Back to school: Indian edtech valuations fall as funding dwindles

Data InsightDealspeak 8 June

Back to school: Indian edtech valuations fall as funding dwindles

A takeoff in online learning during the pandemic saw global investors flock to fund India’s education technology boom, propelling valuations in the sector to a dizzyingly high enterprise value-to-revenue (EV/R) multiple of nearly 8x. However, as coronavirus (COVID-19)-induced growth starts to subside, companies face deep valuation cuts and are under mounting pressure to rein in costs, say sector advisors and investors.

In 2020, global investment in Indian edtech firms more than trebled from the previous year, with deal volume jumping to 59 deals for around USD 1.7bn, according to Dealogic data. By the second wave of the pandemic in 2021, investors were chasing edtech deals in the world’s second-most populous country, lifting the deal size to USD 2.6bn from only 18 tie-ups.

Huge sector interest manifested in four edtech unicorns — Unacademy, Vedantu, Eruditus, and UpGrad — emerging in India over the past two years. They were joined in January by LEAD School, while Byju’s became the country’s most expensive start-up following an USD 800m funding round in March that put its valuation at an eye-watering USD 22bn.

But the funding euphoria appears to be waning. India’s edtech space in 2022 year-to-date (YTD) has seen only six deals for around USD 1bn, with about 75% of this comprising Byju’s cash call.

“Until six months ago, revenue multiples in the edtech space in India were hovering around 8x for large edtech firms with a sizeable market share, and about 6-7x for small companies in the space,” says Gopal Agrawal, head of investment banking at Edelweiss Financial. “Now, as user growth is declining, valuations for large edtech firms have fallen nearly 25% to a 6x revenue multiple, while for small edtech companies the reduction is anywhere between 20-40% to up to a 4x multiple.”

The trend, says Agrawal, is in line with global edtech valuations, which nearly halved between 2021 and 2022.

Learning curves: some Indian start-ups could delay IPOs

As funding becomes scarce and tech stocks underperform markets, companies are paring back expenses and focusing on profitable growth. Unacademy, Vedantu, Eruditus, FrontRow, Udayy, and Lido Learning have all resorted to mass layoffs in recent months.

Edtech firms are being asked to cut burn and extend runways by a further 15-18 months or longer, says a venture capital investor, who has placed his bets on an edtech unicorn and other start-ups in the space. Consequently, some Indian start-ups such as Byju’s, Vedantu, and Unacademy, which were reportedly considering going public, may now extend their listing timelines.

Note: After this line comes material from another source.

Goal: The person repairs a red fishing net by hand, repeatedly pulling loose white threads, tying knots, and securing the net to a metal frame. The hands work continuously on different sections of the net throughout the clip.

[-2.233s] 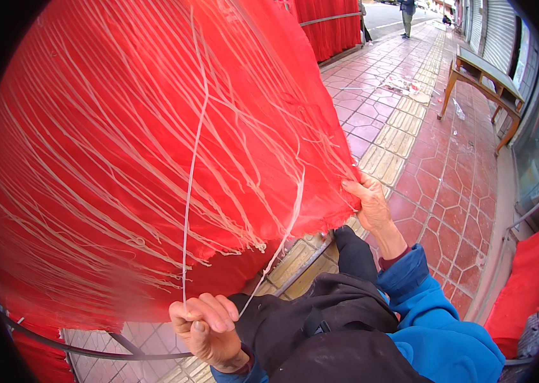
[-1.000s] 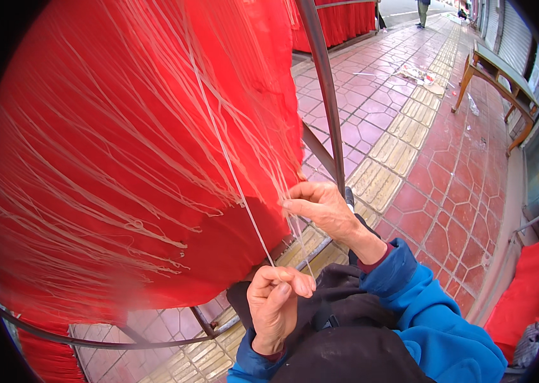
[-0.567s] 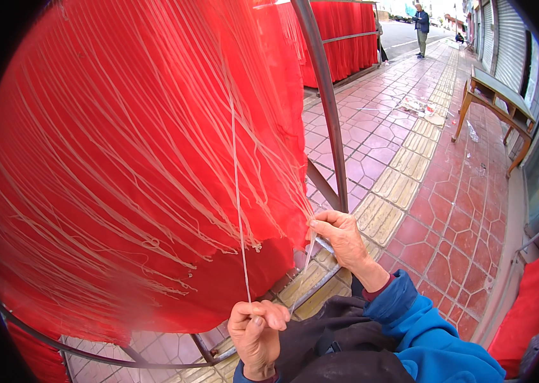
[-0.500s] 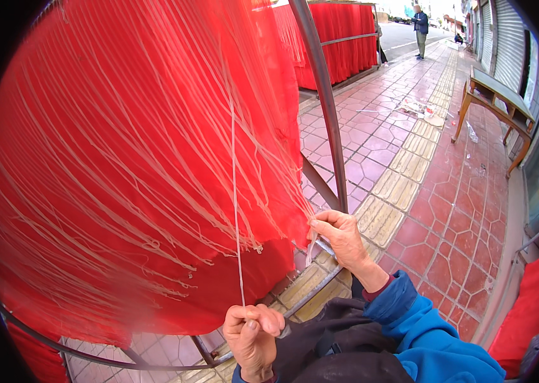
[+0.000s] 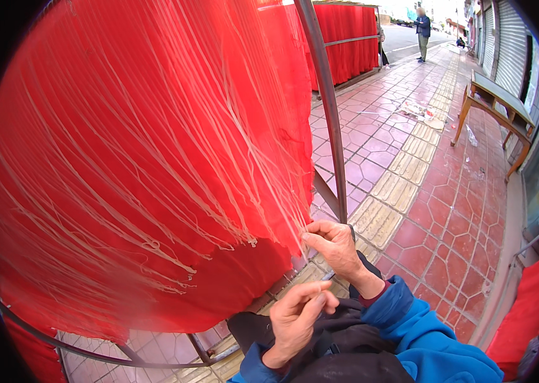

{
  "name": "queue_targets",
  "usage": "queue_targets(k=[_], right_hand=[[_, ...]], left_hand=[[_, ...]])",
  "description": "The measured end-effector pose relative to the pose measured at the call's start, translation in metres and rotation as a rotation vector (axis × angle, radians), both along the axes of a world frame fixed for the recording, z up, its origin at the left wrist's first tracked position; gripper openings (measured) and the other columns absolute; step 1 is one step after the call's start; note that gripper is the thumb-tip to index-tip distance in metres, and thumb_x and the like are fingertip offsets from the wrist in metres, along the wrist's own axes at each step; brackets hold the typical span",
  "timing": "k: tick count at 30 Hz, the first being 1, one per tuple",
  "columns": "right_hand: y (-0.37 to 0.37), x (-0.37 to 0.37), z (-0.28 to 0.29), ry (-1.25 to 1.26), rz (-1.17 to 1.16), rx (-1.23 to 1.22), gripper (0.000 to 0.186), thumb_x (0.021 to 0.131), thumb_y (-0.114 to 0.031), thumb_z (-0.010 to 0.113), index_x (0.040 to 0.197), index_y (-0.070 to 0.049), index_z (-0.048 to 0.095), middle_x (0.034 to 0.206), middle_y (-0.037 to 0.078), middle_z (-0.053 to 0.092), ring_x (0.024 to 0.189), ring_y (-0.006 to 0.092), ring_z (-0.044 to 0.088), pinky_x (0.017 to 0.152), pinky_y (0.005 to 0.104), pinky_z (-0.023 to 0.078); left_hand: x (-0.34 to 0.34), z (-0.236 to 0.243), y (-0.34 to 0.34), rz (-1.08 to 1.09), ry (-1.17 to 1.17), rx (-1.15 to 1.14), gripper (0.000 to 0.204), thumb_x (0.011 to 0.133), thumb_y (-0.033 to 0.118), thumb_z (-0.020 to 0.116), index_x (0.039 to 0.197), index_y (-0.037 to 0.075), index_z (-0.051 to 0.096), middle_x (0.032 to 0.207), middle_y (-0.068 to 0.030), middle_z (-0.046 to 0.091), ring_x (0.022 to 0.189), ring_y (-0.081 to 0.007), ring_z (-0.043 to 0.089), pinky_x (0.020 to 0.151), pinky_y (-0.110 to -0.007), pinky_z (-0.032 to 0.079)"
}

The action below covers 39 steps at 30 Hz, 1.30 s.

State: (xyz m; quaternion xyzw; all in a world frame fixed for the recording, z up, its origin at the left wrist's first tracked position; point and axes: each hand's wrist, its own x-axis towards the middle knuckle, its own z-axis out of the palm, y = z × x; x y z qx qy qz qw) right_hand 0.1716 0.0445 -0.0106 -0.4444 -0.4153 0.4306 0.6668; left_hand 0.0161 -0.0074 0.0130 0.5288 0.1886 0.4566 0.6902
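Note:
Many long pale strings (image 5: 174, 137) hang in front of a large red cloth (image 5: 247, 274) on my left. Their loose ends are frayed or knotted along the lower part. At the cloth's right edge, my right hand (image 5: 336, 249) pinches a gathered bunch of strings (image 5: 292, 220) between thumb and fingers, with short ends showing just below the grip. My left hand (image 5: 296, 322) is lower and nearer to me, below the right one. Its fingers are loosely bent, thumb and forefinger a little apart, and no string shows in it.
A curved dark metal frame (image 5: 325, 83) stands beside the cloth, its lower bar (image 5: 161, 366) running near my legs. Tiled pavement (image 5: 435, 255) stretches ahead. On the right is a wooden table (image 5: 499, 102); litter (image 5: 419, 110) lies farther off. A person (image 5: 422, 35) stands in the distance.
The single taut string held in my left hand has left it. That hand has moved right and up toward my right hand, which has shifted slightly left and down with its bunch.

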Motion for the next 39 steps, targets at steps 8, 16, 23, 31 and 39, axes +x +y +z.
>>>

“M&A in the edtech sector is likely to increase in the coming years,” says Raja Lahiri, partner - growth and overseas listings leader at Grant Thornton Bharat. “Larger and well-funded players will look to acquire niche assets and diversify offerings,” he adds.

In February, this news service reported that Bengaluru-based upGrad was looking to secure funding of more than USD 185m to pursue a pipeline of tie‑ups with universities across the US, Europe, the Middle East and Asia, citing Gaurav Kumar, its president of corporate development and M&A. In January, the online post-secondary education provider acquired Work Better, an enterprise training company based in Mumbai.

Scaler's co-founder Abhimanyu Saxena was cited in local media in May as saying that his firm will invest USD 50m in M&As in fiscal 2023, as it sees a consolidation opportunity amid a funding slowdown and drop in valuation of edtech companies.

Indian edtech unicorn, Eruditus, has signed debt-financing worth USD 350m from the Canada Pension Plan Investment Board (CPPIB), which the company’s co-founder, Ashwin Damera, says is to fund overseas acquisitions in the US and Europe.